Nuclear fusion facility

Nuclear Fusion reactor near Oxford, released 59 megajoules of energy for five seconds, setting a new world record.

The only plant in the world currently capable of operating with such fuel is the European joint project JET, the Joint European Torus in Culham near Oxford, UK.

Following the example of the sun, fusion power plants aim to fuse the hydrogen isotopes deuterium and tritium and release large amounts of energy in the process.

Above: Nuclear fusion facility: JET interior with superimposed plasma,  credit UKAEA

However, the last experiments with the fuel for future fusion power plants were conducted there in 1997. Because tritium is a very rare raw material that also poses special handling challenges, research teams usually use hydrogen or deuterium for plasma experiments. In future power plants, tritium will be formed from lithium during energy production.
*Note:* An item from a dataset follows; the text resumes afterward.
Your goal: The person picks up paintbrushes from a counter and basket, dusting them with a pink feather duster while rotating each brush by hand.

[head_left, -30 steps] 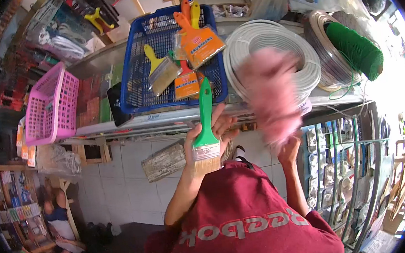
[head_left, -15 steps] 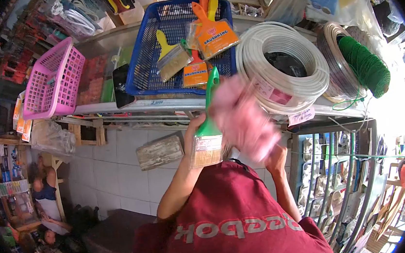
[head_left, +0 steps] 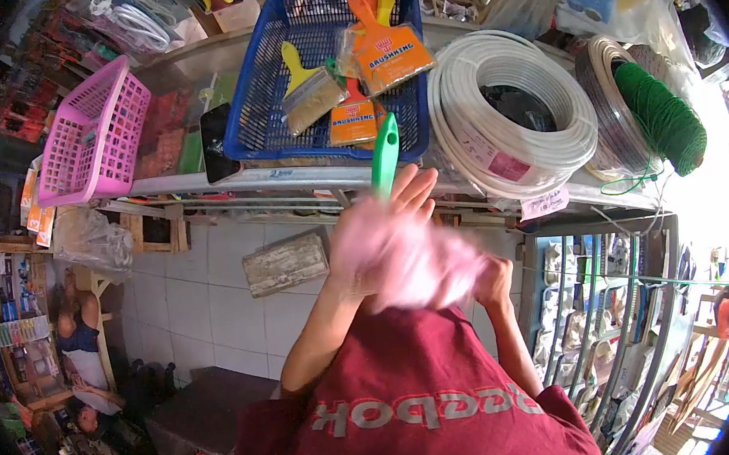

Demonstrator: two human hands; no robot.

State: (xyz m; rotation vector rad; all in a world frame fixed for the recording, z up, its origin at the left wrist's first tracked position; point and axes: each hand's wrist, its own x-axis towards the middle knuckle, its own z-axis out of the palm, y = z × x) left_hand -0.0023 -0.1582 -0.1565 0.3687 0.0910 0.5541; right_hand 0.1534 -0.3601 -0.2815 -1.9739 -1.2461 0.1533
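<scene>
My left hand (head_left: 416,189) is in front of the shelf, holding a paintbrush upright, its fingers stretched out behind it. Only the brush's green handle (head_left: 385,157) shows; the bristle end is hidden behind a pink cloth (head_left: 420,261). That cloth is smeared by motion and lies across the brush and part of my left hand. On the right, my right hand (head_left: 495,280) is closed on the cloth's end. Just beyond the brush, a blue basket (head_left: 243,134) holds several more paintbrushes (head_left: 392,56), some in orange Brushking sleeves.
White cable coils (head_left: 520,155) and green cord (head_left: 656,112) sit right of the basket on the glass counter. A pink basket (head_left: 110,133) and a dark phone-like slab (head_left: 218,145) are to its left. A worn block (head_left: 285,264) lies on the tiled floor. Another person (head_left: 86,342) is at far left.
The pink cloth has swung down and left, from beside the brush to over its bristles and metal band. My left fingers now show stretched out beside the handle.
</scene>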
IPP’s Dr. Athina Kappatou, who with her IPP colleagues Dr. Philip Schneider and Dr. Jörg Hobirk led significant parts of the European collaborative experiments at JET, explains:

“We can explore the physics in fusion plasmas very well by working with hydrogen or deuterium, so this is the standard worldwide. However, for the transition to the international, large-scale, fusion experiment ITER, it is important that we prepare for the conditions prevailing there.”

Nuclear Fusion Reactor

ITER is currently under construction in Cadarache, in southern France, and is expected to be able to release ten times as much energy as is fed into the plasma in terms of heating energy, using deuterium-tritium fuel.